The purpose of our work is to develop an ontology that is built from knowledge gained from interviews and surveys to be done with Harvey and Irma victims. The idea here is to identify social media channels and the specific attributes of posted content in order to be able to inform 9-1-1 and other official first responder stakeholders. We will then collect data retroactively, but via highly targeted methods. We expect to provide decision-makers with useful guidance in the very short term, within our one-year granting period, to help improve health outcomes in future emergencies.
That is fascinating. So, if I understand correctly, the goal is ultimately to give emergency responders tools and guidelines for how, in the midst of a crisis, to sift through social media more efficiently for useful information. Is that right? Are we talking about a set of hashtags they should flag? Or a sequence of words? Or certain kinds of images? Or even more sophisticated algorithms that will somehow select out key tweets and posts?
Yes, we are trying gain knowledge about how people actually called for help on social media platforms rather than be led by a purely data-driven approach, which is the method that tends to be deployed in these contexts.
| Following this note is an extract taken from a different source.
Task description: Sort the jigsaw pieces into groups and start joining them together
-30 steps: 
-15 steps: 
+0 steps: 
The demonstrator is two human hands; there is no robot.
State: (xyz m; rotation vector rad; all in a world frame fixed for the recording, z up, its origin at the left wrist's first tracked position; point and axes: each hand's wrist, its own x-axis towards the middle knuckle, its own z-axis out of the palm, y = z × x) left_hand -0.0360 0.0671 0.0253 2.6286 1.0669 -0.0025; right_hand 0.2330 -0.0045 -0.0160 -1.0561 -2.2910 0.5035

This knowledge would be translated into formal ontologies. By this, I mean emergency responders and policymakers would be given a relevant ontology that provides them with mechanisms to be able to identify these calls for help. Hashtags or sequences of words or certain kinds of images will definitely be included. However, there could be platform differences between Instagram, Facebook, YouTube, etc. We also do not actually know if certain platforms were used, such as YouTube. The idea is that the fieldwork would help us identify the venues that victims were going to and volunteers were using and be able to not only discern attributes such as sets of hashtags, sequences of words, certain kinds of images, but also differences in how the platforms were used, whether rescuers saw the content, and how volunteer rescuers saw the content as well. In other words, part of this is to identify what calls for help were more successful (i.e. heard) on social media as well as which ones were not heard. Therefore, there is also value in building ontologies around calls for help generally as well as specific attribute classes for heard calls and unheard calls so that those who were unheard could be more actively listened to in future weather emergencies. In addition, these individuals may still be in need of assistance.